NARRATIVE IDENTITY, PUBLIC CONFESSIONS AND IDENTITY REPAIR
A lecture by Prof. Michael Bamberg, Dept. of Psychology, Clark University
Sponsored by the College of Communication, UT Austin
Monday, Feb. 20, 3 p.m., CMA 5.160
Confessions and apologies are the kind of interactional business that usually is conducted in a private space, where it serves to reestablish the relationship of trust that existed before the transgression became known to the apology’s recipient. This presentation focuses on recent trends to go public with apologies and confessions, when people not only use words but also use bodily means in front of the camera. In my analysis of these performances I focus particularly on the way ‘story telling’ has entered them, usually in pursuit of ‘identity repair.’ I will argue that ‘story telling’ is the genre par excellence for identity work, and in particular for identity repair; and will show — with a more detailed analysis of two televised apologies of former Senator John Edwards (North Carolina) and former Governor Mark Sanford (South Carolina) — how it can backfire.

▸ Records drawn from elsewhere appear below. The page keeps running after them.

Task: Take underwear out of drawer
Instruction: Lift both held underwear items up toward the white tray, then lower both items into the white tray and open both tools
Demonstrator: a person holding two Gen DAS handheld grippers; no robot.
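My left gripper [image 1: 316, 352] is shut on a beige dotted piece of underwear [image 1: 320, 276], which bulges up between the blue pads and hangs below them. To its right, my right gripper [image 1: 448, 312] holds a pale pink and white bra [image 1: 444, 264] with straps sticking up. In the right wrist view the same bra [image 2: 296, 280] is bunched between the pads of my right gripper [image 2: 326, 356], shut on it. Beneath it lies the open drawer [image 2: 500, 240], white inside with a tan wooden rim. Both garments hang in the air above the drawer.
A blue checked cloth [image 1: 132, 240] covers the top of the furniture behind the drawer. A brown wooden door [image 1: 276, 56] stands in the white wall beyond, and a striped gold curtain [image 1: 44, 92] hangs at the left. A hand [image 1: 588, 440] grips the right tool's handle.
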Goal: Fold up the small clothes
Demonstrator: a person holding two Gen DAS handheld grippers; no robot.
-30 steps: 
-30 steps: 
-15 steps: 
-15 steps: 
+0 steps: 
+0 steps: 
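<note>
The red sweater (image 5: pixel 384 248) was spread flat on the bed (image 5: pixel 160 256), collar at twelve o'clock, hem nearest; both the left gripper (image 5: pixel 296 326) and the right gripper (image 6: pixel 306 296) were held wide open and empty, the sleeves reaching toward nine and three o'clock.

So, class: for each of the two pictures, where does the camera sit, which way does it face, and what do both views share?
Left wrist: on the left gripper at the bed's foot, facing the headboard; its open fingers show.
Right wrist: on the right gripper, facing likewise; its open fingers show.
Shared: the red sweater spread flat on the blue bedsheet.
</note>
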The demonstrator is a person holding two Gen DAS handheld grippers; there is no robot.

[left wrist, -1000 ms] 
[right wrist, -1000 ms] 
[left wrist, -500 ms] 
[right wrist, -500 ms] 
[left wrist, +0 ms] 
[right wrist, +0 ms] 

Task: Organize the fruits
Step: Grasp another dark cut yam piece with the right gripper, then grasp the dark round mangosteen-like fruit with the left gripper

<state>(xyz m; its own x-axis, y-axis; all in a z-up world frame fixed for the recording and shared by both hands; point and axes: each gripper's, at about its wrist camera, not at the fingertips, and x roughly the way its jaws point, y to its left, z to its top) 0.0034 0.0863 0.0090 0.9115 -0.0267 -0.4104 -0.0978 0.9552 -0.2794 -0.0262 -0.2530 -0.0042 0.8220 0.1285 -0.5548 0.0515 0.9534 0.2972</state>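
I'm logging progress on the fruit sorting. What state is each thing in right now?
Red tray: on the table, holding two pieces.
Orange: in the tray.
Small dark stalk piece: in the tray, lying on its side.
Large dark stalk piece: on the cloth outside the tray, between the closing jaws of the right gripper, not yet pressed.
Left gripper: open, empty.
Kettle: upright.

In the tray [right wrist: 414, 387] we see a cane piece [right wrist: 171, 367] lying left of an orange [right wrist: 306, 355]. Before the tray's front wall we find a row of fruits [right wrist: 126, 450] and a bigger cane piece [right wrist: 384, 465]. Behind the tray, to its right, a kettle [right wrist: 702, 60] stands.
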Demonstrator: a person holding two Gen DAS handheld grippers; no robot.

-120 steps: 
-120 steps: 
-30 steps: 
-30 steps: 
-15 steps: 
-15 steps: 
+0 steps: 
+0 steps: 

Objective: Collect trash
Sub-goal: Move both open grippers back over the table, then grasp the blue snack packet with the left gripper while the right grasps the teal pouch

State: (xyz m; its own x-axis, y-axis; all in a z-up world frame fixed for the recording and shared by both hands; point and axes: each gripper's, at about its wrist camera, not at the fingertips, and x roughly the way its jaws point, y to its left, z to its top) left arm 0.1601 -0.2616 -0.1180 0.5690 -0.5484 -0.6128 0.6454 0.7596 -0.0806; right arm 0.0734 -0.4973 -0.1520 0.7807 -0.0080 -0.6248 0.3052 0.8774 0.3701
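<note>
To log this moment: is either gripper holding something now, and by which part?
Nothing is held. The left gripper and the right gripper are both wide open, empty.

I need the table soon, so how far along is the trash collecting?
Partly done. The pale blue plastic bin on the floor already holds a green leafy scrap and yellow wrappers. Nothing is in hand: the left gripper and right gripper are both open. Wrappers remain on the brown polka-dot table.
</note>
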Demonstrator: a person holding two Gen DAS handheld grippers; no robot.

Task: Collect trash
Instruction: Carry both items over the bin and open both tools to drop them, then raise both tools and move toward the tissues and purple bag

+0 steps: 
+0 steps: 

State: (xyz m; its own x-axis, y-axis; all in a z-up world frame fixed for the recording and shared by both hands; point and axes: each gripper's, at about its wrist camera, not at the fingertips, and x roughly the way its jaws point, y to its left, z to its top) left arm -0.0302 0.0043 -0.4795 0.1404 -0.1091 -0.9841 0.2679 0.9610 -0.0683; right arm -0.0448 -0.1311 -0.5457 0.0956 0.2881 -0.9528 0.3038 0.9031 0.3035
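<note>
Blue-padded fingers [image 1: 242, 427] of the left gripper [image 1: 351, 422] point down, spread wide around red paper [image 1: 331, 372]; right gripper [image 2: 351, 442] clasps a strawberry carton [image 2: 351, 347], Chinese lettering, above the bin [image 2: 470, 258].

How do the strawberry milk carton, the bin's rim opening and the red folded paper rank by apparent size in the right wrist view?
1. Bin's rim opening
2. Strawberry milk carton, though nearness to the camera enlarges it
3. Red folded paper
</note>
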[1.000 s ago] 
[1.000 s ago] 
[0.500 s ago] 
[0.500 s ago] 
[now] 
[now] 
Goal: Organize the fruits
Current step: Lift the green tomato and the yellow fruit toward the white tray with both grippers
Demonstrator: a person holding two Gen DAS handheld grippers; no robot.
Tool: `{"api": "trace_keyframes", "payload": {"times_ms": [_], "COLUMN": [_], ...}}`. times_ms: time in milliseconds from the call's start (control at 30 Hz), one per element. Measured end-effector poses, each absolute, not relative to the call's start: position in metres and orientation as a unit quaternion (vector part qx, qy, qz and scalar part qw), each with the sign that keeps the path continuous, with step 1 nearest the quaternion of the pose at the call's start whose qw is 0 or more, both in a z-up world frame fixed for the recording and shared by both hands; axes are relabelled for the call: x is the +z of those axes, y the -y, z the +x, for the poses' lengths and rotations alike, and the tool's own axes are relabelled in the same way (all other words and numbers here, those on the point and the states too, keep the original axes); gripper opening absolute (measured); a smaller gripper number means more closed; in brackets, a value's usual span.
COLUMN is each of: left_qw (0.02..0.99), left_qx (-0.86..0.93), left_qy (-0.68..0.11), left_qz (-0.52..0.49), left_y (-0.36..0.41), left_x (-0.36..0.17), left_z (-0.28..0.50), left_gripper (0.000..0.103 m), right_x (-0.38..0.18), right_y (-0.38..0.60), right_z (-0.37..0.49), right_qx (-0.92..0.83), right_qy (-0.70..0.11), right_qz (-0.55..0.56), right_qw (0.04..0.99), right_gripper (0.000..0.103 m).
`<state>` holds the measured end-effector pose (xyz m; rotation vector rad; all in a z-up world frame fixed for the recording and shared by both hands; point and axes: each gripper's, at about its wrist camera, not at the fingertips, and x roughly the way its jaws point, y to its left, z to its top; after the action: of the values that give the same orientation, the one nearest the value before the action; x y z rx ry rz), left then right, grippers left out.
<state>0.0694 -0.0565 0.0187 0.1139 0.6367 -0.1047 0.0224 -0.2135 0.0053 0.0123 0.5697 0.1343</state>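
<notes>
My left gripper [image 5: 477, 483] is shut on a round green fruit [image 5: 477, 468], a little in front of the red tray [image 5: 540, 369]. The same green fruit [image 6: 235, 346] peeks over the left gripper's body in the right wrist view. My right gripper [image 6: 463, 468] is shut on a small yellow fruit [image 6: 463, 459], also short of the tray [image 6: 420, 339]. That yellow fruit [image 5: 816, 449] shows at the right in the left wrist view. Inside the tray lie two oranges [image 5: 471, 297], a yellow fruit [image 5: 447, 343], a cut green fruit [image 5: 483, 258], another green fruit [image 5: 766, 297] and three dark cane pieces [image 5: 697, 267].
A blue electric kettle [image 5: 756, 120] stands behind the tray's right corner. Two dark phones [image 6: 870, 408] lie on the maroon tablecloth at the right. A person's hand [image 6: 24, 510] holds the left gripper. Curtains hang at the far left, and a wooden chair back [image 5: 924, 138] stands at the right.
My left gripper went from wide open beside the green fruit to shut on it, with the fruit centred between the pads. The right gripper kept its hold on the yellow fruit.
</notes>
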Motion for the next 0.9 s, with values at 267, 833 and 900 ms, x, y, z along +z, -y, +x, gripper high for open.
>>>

MICHAEL BAMBERG is Professor of Psychology at Clark University. He received an MPhil degree in Linguistics from the University of York, UK, and his PhD in Psychology from the University of California, Bekeley. He is the editor of the book series Studies in Narrative and co-editor of the Journal Narrative Inquiry. For the last 26 years, he teaches as Professor in the Psychology and the English department at Clark University, where 1909 Freud, Jung and others imported what later became the Therapeutic Ethos. Currently, he is working on a monograph in which he uses positioning analysis to micro- analyze Liane Brandon’s documentary film, Betty Tells Her Story. ADDRESS: Department of Psychology, Clark University, Worcester, MA 01610, USA. [email: mbamberg@clarku.edu]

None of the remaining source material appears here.